Hi all, I have a question on how the following can be achieved:
Sample Data:
Event | Reason |
S1 | Reason 1 |
S5 | Reason 1 |
S8 | Reason 1 |
S2 | Reason 2 |
S1 | Reason 4 |
S5 | Reason 1 |
S8 | Reason 5 |
S0 | Reason 0 |
S3 | Reason 7 |
S7 | Reason 1 |
S1 | Reason 1 |
S5 | Reason 1 |
S8 | Reason 1 |
Basically, I am trying to identify when a certain set of conditions are satisfied -> give me the count of this senario.
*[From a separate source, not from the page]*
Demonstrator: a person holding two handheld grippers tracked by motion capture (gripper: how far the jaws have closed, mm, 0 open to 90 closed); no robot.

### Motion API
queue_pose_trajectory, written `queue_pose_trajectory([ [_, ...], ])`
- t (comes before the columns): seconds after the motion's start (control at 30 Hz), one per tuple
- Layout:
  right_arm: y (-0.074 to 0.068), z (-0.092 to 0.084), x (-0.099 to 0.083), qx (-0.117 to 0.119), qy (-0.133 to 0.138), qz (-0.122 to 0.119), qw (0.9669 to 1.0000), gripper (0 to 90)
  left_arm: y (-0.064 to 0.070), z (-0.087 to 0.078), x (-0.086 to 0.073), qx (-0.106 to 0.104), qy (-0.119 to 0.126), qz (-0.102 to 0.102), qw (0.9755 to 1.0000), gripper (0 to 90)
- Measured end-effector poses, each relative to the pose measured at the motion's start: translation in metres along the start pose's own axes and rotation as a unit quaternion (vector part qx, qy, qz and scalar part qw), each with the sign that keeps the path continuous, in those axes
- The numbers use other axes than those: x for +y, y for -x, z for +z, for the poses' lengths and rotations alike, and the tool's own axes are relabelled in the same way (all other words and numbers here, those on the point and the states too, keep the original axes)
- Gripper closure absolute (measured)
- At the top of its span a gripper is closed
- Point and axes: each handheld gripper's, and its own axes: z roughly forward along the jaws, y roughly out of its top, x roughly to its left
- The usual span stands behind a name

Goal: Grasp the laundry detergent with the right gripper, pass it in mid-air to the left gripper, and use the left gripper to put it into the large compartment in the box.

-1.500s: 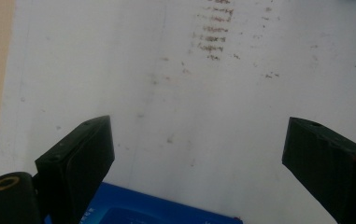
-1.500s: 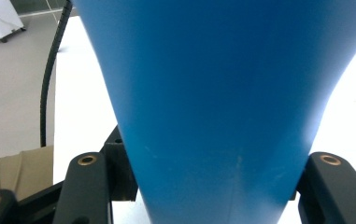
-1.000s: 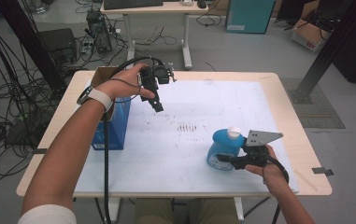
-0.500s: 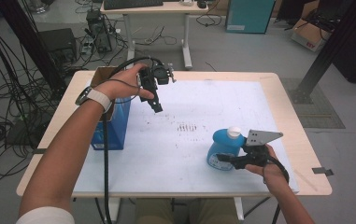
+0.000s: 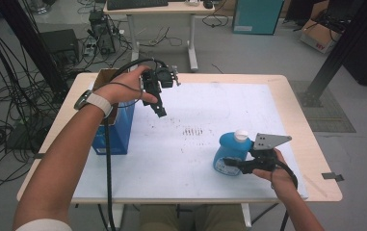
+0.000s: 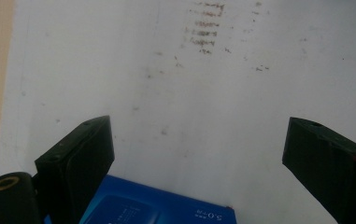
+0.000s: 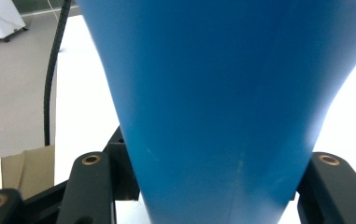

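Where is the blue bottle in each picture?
High view: the blue bottle stands lower right on the white sheet, held by the right tool.
Left gripper view: no bottle here; a blue box sits at the bottom edge.
Right gripper view: the bottle is close up in the centre.
Shared landmark: the white sheet.

The blue box [image 6: 166, 207] bears "5.0" plus letters (upside down, the rest too blurred).
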Motion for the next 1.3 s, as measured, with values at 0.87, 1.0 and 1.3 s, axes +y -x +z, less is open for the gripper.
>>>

So in the example above - I want to pull out the data where the sequence of "Event" goes from S1 to S5 to S8 and the Reason is Reason 1. Looking at the example above - I should get a total count of 2 and if I were to pull the data out into a new data set it would pull out the 2 sets where that sequence occurred and the reason was "Reason 1".
Thanks for your help!
Interesting question.
How big is your data?
I maybe seeing where Reeza is going. If your data is NOT that big, then try the following simple approach (3x pass):
data have;
input event$ reason $&9.;
cards;
S1 Reason 1
S5 Reason 1
S8 Reason 1
S2 Reason 2
S1 Reason 4
S5 Reason 1
S8 Reason 5
S0 Reason 0
S3 Reason 7
S7 Reason 1
S1 Reason 1
S5 Reason 1
S8 Reason 1
;
data want;
merge have
have(firstobs=2 keep=event reason rename=(event=_e2 reason=_r2))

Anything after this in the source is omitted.